Write back, word for word, the lines from the one containing "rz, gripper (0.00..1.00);" to the end of the listing below. Include nothing else, and no pictures.

** Opening THE DATA block **

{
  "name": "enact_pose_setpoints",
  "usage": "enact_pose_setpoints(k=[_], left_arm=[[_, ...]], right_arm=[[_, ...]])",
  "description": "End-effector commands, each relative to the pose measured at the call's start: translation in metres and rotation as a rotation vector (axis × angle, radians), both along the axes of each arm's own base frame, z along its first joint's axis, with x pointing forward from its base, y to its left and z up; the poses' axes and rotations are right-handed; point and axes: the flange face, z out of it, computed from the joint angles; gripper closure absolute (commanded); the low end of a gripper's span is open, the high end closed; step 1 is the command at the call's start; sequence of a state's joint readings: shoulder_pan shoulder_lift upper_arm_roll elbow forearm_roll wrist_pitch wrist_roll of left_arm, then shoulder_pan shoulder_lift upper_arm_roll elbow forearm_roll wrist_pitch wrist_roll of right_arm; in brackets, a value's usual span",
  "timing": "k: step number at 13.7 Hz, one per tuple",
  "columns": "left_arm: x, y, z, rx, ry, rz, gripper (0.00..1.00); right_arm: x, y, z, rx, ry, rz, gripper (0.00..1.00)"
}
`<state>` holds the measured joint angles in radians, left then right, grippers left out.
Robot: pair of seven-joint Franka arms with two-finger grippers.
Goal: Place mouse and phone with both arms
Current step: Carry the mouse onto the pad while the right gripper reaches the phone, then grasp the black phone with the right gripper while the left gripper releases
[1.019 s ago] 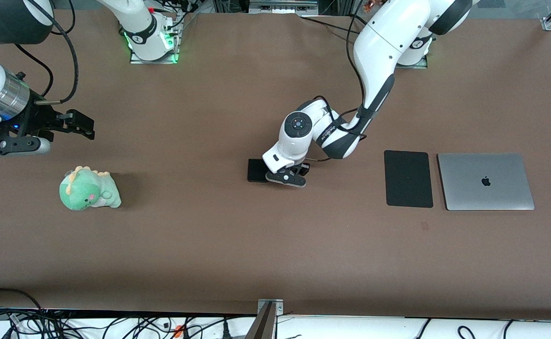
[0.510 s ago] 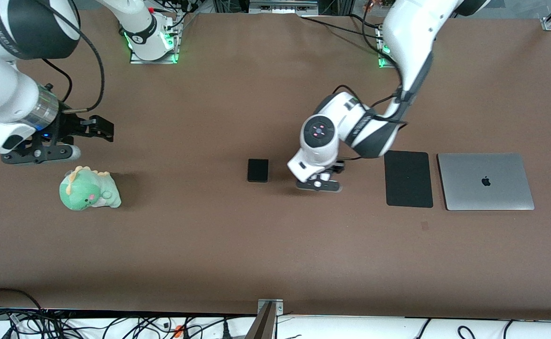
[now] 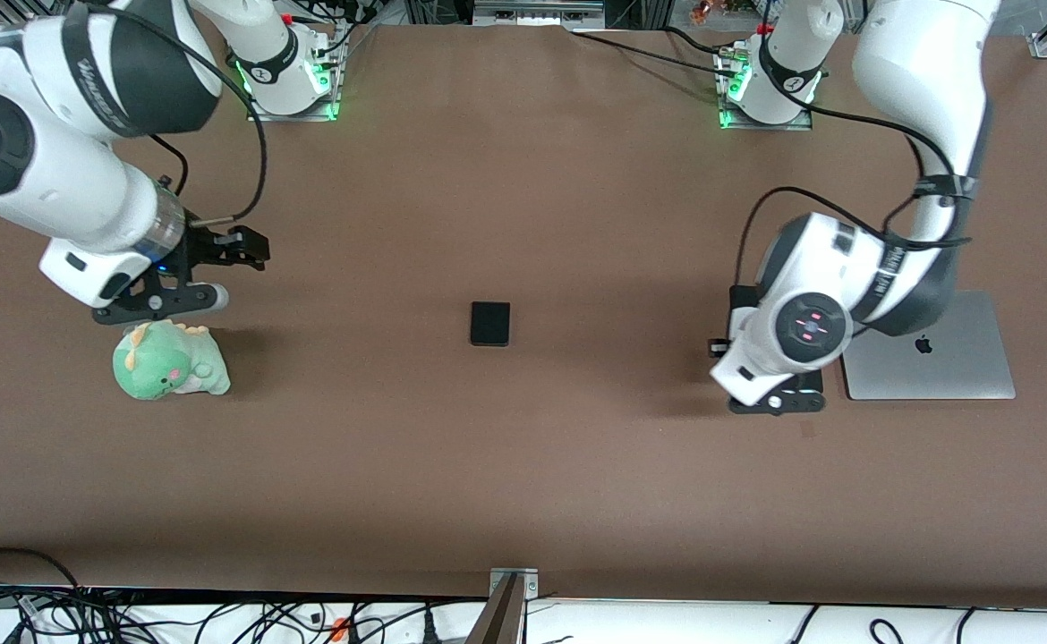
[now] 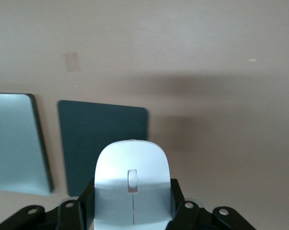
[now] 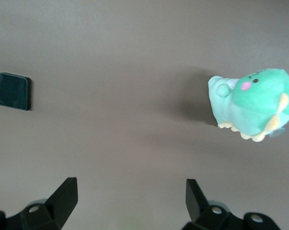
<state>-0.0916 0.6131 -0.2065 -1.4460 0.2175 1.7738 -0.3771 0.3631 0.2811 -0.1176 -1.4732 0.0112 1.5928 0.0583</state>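
Brown table: our left gripper clasps the mouse over the mouse pad; our spread right gripper, beside the plush, is nearer the phone.

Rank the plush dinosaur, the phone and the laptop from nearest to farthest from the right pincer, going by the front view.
The right pincer is open over bare table at the right arm's end.
1. Plush dinosaur: on the table right beside it, slightly nearer the front camera.
2. Phone: mid-table.
3. Laptop: at the left arm's end, partly covered by that arm.
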Motion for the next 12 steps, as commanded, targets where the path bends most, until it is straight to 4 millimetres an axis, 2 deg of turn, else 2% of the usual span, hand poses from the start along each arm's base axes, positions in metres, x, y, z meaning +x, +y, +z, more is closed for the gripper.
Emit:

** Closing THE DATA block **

• _TASK SOLUTION_:
  "columns": "left_arm: x, y, z, rx, ry, rz, gripper (0.00..1.00); right_arm: x, y, z, rx, ry, rz, gripper (0.00..1.00)"
}
`<state>` holds the measured joint angles in radians, left then right, grippers left out.
Robot: pair of seven-joint Franka arms with two-finger grippers.
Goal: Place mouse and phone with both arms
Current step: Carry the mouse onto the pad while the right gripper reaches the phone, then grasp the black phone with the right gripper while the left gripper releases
[1.019 s ago] 
[0.510 s ago] 
[now] 
[now] 
[now] 
<state>-0.0916 0.6131 -0.2065 -1.4460 0.2175 1.7738 -0.3771 0.3631 0.2811 -0.1176 -1.4732 0.0112 1.5928 0.0583</state>
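Brown table: our left gripper clasps the mouse over the mouse pad; our spread right gripper, beside the plush, is nearer the phone.

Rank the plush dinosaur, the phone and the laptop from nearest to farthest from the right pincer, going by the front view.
The right pincer is open over bare table at the right arm's end.
1. Plush dinosaur: on the table right beside it, slightly nearer the front camera.
2. Phone: mid-table.
3. Laptop: at the left arm's end, partly covered by that arm.
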Motion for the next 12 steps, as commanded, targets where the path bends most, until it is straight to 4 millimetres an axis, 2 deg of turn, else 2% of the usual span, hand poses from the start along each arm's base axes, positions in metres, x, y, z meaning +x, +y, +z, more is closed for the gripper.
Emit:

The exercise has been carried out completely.